Research on autonomous vehicles and machinery in agriculture is rapidly evolving, and various legislative and technical approaches are being taken. However, the definition of autonomous or automated vehicles is yet to be established worldwide, as the current standards and regulations do not provide for it. Within this heterogeneous framework, the forthcoming update of the ISO 18497/2018 standard adds to the uncertainty in the field.

Among the factors distinguishing between autonomous and automated vehicles is the way artificial intelligence is deployed, which has a non-uniform definition across the globe. For instance, the EU Artificial Intelligence Act and OCSE working groups have varying definitions; countries have varying approaches and regulatory assessments for autonomous vehicles.
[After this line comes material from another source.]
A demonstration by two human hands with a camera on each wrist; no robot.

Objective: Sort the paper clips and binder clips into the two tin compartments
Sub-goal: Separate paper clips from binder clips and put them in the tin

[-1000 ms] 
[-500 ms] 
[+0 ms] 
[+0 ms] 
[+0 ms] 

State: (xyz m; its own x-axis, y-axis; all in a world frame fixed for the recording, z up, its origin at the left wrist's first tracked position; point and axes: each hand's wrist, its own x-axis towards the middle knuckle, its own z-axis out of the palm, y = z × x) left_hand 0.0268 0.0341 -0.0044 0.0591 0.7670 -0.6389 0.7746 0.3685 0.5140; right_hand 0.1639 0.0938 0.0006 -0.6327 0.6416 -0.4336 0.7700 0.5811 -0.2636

This Special Issue aims to present innovative scientific articles, reviews, communications, brief reports, case reports, short notes, and technical notes to share the scientific, planning, engineering, regulatory, and legislative trends that are uncertain globally. The developed solutions mainly focus on mechanical weeding and spraying along the crops’ rows. Therefore, cutting-edge research is necessary on further autonomous and automated agricultural machinery applications, technical aspects, and regulatory and safety concerns.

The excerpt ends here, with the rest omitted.